Скунс выходит из палаты в коридор. Здесь тоже никого, но это определенно не имеет для него особого значения. Он покидает знакомый корпус и вспоминает о послании в 2000 год для советской молодежи: оно вмуровано в торцевую стену здания, рядом с которой пролегает Аллея космонавтов, где с фанерных щитов с галактическим радушием улыбаются герои СССР.
Мысль о латунной плите, под которой хранится неизвестный Снегиреву текст, оставляет его, когда он выходит туда, где должна находиться дощатая площадка, предназначенная для торжественных линеек, концертов, соревнований и прочих массовых собраний. Сейчас здесь почему-то достаточно самоуверенно высится строение из дымчатого кирпича, в котором могут находиться пекарня, коровник, баня, больница или что угодно еще.

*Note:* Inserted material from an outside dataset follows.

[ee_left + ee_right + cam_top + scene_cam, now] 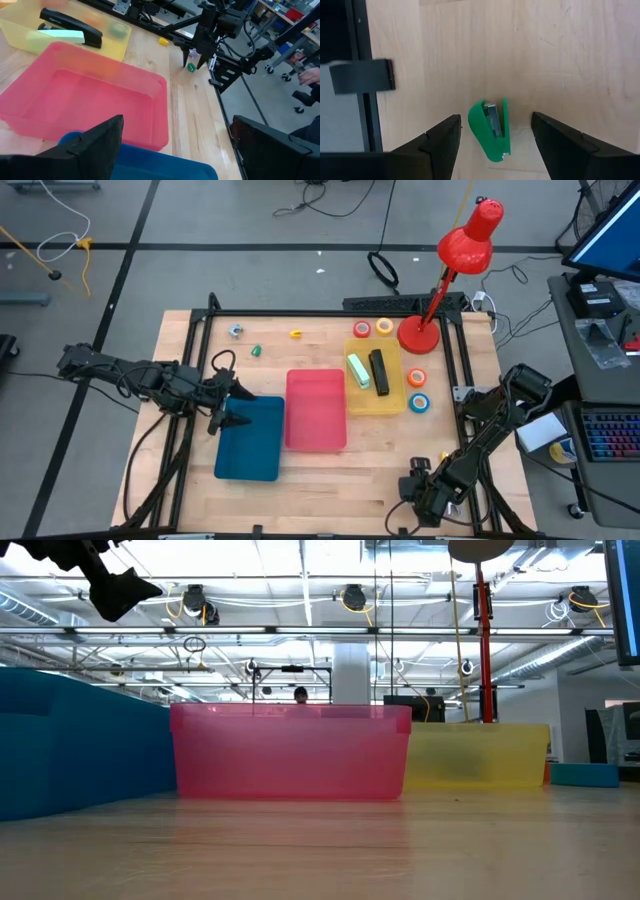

Алексей понимает, что каким-то образом знает о воздвижении здесь этого дома и вполне осознанно направляется в его сторону. Зайдя внутрь, он без удивления обнаруживает множество отсеков, облицованных кафелем. Они напоминают душевые кабинки. В некоторых стоят мужские фигуры в одежде. Сверху на них течет вода.